Standard language models predict one token at a time (autoregressive decoding). MTP trains the model to predict multiple future tokens simultaneously using online self-distillation:
- A frozen teacher (the original model) generates soft probability distributions
- A trainable student (same architecture) learns to predict k future tokens at each position
- At inference, ConfAdapt decoding emits multiple tokens when the model is confident, falling back to single-token when uncertain
The result: faster inference with minimal quality loss.
Results: GSM8K 8-shot Chain-of-Thought
| Configuration | Exact Match (flexible) | Exact Match (strict) | Throughput |
|---|---|---|---|
| Baseline (Llama-3.2-1B, standard AR) | 7.13% ± 0.71 | 6.07% ± 0.66 | ~1.5 s/sample |
| MTP k=1 (single token, quality check) | 5.23% ± 0.61 | 2.96% ± 0.47 | ~2.4 s/sample |
| MTP k=8 + ConfAdapt 90% | 5.08% ± 0.60 | 3.03% ± 0.47 | ~1.3 s/sample |
Key Findings
- ConfAdapt works: k=8 with ConfAdapt matches k=1 quality while being 1.8x faster (avg 2.82 tokens emitted per step)
- Quality drop is expected: The ~2% accuracy drop from baseline is consistent with our smaller setup (1B model, 500M training tokens vs paper's 8B model, 2B tokens)

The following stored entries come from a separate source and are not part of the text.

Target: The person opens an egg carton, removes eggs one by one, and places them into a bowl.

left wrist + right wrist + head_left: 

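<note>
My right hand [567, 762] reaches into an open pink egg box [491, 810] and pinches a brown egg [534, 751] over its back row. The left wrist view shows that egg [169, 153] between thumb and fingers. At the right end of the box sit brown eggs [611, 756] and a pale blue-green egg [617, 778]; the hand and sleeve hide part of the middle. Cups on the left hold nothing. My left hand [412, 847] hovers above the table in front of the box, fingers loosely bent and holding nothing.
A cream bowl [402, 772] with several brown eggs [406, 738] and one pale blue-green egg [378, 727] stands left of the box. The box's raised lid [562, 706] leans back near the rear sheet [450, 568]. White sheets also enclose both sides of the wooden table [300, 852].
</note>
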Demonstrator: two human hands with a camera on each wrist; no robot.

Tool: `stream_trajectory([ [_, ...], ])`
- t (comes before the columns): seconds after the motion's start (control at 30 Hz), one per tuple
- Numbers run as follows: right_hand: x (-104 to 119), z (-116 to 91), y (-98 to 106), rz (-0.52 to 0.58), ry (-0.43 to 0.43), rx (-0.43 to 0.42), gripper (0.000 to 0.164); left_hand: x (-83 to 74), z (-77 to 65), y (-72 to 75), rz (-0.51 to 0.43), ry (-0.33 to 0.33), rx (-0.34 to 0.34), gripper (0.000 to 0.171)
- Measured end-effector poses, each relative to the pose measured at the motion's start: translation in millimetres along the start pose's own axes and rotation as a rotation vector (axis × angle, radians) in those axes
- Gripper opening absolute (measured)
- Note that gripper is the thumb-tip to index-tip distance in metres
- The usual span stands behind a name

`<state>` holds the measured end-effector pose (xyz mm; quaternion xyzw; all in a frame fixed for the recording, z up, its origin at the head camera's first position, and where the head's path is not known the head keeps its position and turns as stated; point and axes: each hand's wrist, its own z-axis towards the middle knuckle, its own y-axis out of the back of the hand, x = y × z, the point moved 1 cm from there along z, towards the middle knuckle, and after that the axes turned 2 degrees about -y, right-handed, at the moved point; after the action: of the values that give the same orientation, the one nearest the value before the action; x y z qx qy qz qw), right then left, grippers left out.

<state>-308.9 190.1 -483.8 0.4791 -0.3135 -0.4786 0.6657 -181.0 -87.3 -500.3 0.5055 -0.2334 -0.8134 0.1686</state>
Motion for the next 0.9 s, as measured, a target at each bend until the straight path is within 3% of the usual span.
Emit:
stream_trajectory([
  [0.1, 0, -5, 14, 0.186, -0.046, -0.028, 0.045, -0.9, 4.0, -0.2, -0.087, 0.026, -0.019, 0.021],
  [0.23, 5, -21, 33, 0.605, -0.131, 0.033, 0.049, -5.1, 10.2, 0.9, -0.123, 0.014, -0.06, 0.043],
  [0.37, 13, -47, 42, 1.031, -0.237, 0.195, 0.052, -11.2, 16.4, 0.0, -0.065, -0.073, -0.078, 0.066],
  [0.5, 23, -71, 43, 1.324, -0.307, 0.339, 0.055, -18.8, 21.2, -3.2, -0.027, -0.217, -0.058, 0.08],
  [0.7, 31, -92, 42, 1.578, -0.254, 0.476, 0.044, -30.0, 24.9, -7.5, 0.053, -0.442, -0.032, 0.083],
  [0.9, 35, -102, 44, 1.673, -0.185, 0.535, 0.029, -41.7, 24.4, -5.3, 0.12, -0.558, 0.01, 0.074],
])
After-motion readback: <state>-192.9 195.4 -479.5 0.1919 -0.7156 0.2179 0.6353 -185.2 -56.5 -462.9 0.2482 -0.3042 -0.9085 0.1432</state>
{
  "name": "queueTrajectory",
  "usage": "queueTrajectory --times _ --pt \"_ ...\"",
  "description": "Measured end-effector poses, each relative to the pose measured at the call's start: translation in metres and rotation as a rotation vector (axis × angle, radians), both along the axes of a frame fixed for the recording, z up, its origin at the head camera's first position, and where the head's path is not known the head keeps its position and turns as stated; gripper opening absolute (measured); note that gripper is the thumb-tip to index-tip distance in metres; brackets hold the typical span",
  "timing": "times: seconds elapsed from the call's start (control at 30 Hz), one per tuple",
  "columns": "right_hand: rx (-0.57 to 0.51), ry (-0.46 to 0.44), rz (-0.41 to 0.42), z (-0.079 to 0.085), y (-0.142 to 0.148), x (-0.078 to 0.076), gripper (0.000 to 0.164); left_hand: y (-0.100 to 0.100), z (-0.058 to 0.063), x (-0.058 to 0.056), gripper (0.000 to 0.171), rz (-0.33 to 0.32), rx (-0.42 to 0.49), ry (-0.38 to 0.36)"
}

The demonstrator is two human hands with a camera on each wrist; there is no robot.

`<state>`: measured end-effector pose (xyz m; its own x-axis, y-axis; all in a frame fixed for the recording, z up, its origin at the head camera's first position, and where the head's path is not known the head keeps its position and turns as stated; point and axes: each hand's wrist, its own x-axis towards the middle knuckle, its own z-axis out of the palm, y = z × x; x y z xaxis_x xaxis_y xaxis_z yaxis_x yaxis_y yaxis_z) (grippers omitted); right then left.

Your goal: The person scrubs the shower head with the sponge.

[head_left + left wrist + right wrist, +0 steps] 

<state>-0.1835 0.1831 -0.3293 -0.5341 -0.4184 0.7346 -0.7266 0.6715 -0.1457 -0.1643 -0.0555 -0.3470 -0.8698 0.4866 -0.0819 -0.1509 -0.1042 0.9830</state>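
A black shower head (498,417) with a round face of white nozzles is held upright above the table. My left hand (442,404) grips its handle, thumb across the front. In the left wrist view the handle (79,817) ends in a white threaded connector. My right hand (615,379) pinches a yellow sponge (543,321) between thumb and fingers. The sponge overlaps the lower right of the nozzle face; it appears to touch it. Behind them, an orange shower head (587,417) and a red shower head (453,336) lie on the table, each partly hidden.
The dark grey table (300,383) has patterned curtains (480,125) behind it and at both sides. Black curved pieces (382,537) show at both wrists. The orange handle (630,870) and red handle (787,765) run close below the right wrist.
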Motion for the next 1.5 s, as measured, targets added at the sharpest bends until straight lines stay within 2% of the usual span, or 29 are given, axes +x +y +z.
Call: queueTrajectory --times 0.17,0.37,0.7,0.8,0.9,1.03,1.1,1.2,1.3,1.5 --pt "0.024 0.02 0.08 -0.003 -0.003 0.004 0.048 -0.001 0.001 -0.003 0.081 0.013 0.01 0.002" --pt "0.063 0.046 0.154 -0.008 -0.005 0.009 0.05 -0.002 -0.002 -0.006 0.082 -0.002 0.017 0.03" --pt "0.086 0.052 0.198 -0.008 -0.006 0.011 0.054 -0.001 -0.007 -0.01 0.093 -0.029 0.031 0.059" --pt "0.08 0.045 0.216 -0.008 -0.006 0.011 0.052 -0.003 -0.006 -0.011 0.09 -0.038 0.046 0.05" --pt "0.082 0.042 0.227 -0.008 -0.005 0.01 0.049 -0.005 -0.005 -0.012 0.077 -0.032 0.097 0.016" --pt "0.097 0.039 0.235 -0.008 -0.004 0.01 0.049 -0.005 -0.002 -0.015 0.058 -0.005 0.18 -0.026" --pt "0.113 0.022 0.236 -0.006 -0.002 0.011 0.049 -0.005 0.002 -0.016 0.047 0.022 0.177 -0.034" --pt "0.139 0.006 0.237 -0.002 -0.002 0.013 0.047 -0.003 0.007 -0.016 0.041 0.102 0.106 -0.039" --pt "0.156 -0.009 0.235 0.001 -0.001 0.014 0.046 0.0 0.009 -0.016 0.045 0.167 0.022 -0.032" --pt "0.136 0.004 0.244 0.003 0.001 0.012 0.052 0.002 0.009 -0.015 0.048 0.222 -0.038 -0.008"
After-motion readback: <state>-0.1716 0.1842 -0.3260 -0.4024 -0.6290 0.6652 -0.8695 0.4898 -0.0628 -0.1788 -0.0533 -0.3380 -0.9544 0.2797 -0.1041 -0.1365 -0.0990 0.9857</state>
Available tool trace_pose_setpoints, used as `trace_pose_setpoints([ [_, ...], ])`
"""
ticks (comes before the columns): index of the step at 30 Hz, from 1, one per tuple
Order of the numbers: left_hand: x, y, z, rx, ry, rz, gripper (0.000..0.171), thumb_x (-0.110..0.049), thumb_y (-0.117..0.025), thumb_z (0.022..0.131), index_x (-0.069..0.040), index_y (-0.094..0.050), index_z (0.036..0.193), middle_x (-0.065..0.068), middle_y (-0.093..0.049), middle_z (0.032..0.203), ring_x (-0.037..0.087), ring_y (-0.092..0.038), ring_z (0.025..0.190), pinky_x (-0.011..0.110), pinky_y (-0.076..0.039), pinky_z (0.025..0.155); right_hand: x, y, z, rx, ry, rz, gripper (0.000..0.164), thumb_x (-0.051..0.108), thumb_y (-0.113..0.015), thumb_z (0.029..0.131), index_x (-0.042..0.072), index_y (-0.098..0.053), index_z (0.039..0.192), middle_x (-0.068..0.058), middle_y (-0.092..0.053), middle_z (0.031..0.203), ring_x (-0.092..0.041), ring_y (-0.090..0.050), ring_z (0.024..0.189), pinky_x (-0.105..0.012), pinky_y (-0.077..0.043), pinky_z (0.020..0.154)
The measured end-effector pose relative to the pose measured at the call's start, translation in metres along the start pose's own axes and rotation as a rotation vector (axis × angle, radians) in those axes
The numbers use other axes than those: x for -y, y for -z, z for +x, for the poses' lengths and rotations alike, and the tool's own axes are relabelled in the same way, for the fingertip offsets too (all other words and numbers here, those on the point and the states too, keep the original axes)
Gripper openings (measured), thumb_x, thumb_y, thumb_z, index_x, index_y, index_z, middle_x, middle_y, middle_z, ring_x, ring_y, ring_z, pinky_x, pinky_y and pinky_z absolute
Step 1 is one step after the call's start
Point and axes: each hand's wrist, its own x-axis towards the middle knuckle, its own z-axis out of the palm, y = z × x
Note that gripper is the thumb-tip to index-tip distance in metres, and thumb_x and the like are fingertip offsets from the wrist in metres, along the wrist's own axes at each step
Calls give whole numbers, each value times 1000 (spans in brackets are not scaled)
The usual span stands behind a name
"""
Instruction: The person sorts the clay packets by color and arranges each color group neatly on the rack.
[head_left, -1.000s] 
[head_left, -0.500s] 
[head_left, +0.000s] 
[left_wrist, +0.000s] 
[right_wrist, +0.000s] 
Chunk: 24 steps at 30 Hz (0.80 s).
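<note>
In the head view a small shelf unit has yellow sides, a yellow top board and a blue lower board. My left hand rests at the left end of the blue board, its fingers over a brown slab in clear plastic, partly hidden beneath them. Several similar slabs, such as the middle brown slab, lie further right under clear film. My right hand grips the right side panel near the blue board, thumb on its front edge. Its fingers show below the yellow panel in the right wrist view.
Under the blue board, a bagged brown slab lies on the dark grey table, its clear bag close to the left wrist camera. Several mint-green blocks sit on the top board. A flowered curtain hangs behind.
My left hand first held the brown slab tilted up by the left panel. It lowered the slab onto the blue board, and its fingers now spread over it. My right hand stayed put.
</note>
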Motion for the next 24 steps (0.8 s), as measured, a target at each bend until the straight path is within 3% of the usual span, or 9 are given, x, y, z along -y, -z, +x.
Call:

- The core claim holds: Multi-token decoding via ConfAdapt preserves generation quality while improving throughput, even on a tiny 1B model
Training Details
What We Changed from the Paper
| Parameter | Paper (8B / 4x GH200) | Ours (1B / 1x RTX 5090) |
|---|---|---|
| Base model | Llama-3.1-8B | Llama-3.2-1B |
| GPUs | 4x GH200 (96GB each) | 1x RTX 5090 (32GB) |
| FSDP mesh | 1x4 | 1x1 (no FSDP) |
| k_toks | Randomized 2-16 across ranks | Fixed 8 |
| Training tokens | 2B | 500M |
| micro_batch_size | 32 | 8 |
| global_batch_size | 128 | 64 (grad accumulation) |
| mask_region_ct | 5 | 1 |
| rollout_multiplier | 4 | 2 |
| Template | Chat (Instruct tokenizer) | Plain text (base tokenizer) |
What We Kept the Same
- Supervision method: Soft teacher via KL divergence (paper's recommended self-distillation)
- Dataset: MetaMathQA (
jwkirchenbauer/metamathqa-grouped-split) - Sequence length: 160 tokens
- Peak learning rate: 1e-5
- Optimizer: AdamW with cosine decay
Training Metrics
- Total steps: 48,828
- Training time: ~17 hours on RTX 5090
- Final train loss: ~0.9
- Final val loss: 1.895 (perplexity 6.65)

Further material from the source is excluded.